-- Opening Marker --
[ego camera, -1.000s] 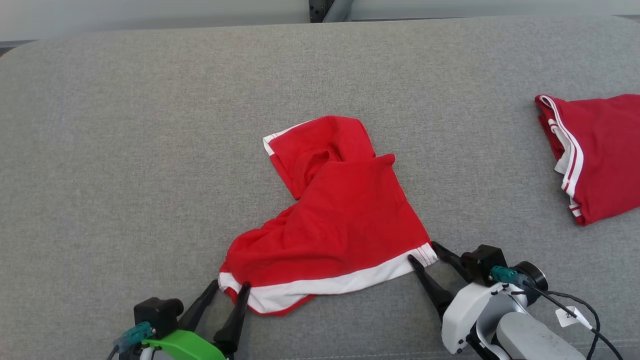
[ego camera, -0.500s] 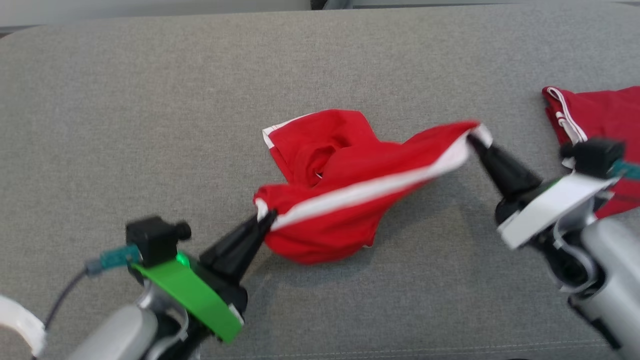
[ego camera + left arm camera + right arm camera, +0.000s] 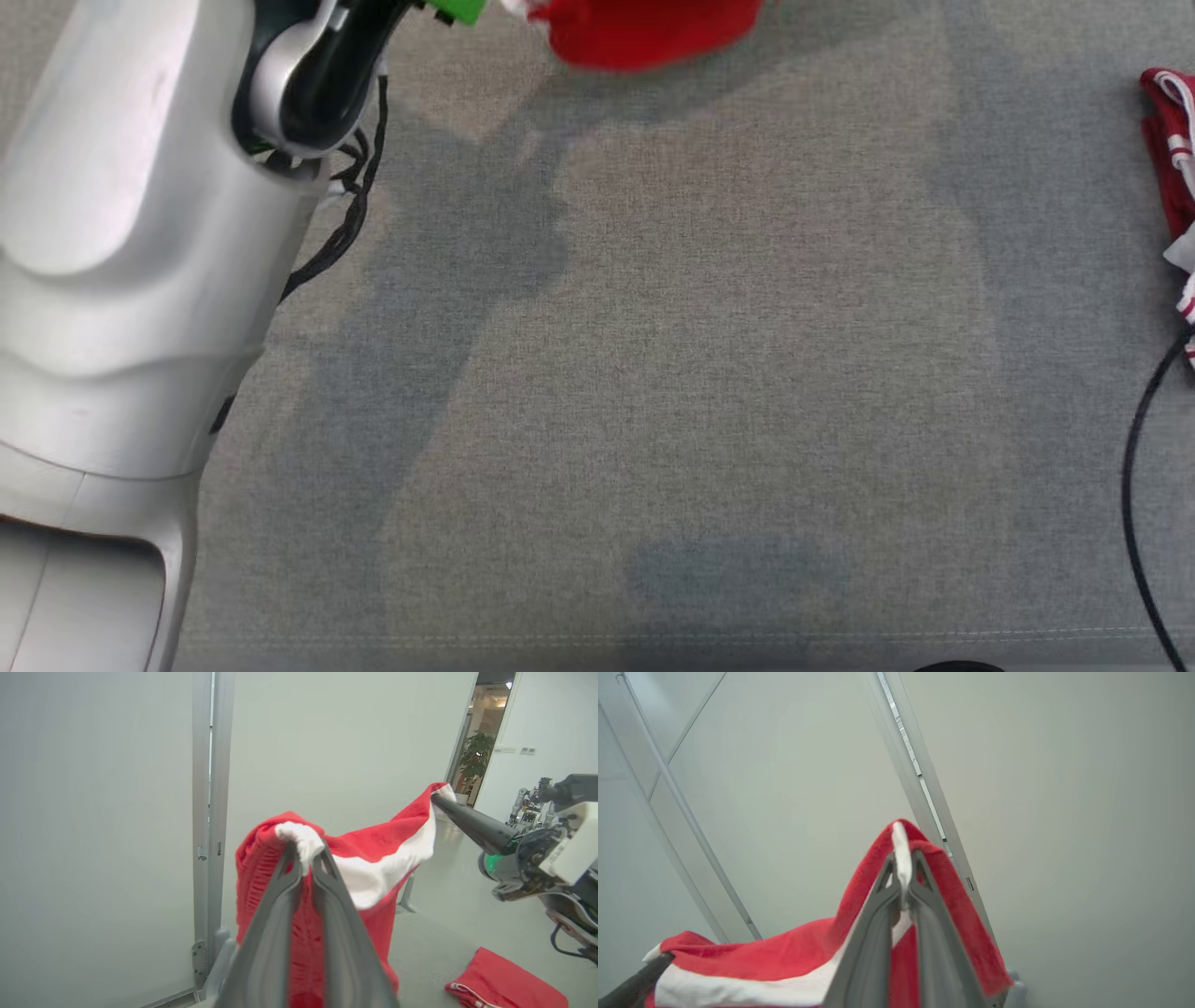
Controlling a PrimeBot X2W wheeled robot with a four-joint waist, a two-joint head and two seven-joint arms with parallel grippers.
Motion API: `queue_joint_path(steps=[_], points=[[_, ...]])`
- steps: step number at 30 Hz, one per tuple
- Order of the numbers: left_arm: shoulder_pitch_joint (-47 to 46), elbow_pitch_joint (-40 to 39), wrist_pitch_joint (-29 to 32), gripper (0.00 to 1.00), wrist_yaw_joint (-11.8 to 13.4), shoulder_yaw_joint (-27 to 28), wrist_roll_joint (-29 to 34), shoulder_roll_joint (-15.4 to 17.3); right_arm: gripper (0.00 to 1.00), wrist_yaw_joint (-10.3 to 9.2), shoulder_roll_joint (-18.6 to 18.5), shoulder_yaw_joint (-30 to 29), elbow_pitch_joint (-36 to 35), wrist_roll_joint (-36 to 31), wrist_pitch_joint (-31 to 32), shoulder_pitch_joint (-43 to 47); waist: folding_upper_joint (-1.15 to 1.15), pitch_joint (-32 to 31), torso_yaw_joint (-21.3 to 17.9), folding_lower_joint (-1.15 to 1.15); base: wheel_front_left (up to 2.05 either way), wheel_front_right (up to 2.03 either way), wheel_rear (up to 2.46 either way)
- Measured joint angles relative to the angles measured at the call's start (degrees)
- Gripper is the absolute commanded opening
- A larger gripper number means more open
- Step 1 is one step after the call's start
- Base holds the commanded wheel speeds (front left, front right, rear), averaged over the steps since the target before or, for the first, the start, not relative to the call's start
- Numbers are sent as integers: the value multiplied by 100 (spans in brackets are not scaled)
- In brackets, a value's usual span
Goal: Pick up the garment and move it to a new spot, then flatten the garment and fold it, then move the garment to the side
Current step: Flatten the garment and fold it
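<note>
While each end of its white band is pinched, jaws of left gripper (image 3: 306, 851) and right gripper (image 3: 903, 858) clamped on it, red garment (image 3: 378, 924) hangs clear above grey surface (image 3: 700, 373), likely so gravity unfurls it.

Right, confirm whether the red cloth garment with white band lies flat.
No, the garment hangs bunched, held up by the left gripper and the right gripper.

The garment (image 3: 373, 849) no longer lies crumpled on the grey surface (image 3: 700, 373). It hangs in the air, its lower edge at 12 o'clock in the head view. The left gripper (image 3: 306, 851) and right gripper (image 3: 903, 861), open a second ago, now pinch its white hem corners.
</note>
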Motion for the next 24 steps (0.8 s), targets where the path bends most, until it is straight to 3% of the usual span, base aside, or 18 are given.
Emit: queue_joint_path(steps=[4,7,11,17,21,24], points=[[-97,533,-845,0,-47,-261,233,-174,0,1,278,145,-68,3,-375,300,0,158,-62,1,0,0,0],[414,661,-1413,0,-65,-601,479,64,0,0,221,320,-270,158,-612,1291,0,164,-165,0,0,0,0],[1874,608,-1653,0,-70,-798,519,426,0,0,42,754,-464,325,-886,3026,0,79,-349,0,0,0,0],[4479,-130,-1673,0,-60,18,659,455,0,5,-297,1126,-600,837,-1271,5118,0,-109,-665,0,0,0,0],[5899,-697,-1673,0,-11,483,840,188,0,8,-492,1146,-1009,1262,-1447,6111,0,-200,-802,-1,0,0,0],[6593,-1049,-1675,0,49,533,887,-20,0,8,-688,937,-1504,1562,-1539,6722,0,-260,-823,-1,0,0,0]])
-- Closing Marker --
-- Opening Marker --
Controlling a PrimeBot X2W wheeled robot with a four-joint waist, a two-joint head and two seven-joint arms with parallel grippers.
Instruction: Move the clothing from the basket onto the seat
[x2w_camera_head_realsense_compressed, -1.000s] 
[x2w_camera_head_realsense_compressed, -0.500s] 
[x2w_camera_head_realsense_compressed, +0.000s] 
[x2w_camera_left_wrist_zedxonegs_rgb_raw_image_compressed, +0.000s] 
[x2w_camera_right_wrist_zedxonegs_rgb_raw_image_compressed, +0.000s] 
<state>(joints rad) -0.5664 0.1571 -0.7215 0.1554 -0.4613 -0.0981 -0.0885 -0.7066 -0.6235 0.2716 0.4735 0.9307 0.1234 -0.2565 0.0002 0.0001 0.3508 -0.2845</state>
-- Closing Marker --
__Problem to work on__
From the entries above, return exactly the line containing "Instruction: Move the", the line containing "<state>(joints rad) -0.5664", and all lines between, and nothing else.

__Result of this task__
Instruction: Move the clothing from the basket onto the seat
[x2w_camera_head_realsense_compressed, -1.000s] 
[x2w_camera_head_realsense_compressed, -0.500s] 
[x2w_camera_head_realsense_compressed, +0.000s] 
[x2w_camera_left_wrist_zedxonegs_rgb_raw_image_compressed, +0.000s] 
[x2w_camera_right_wrist_zedxonegs_rgb_raw_image_compressed, +0.000s] 
<state>(joints rad) -0.5664 0.1571 -0.7215 0.1554 -0.4613 -0.0981 -0.0885 -0.7066 -0.6235 0.2716 0.4735 0.9307 0.1234 -0.2565 0.0002 0.0001 0.3508 -0.2845</state>

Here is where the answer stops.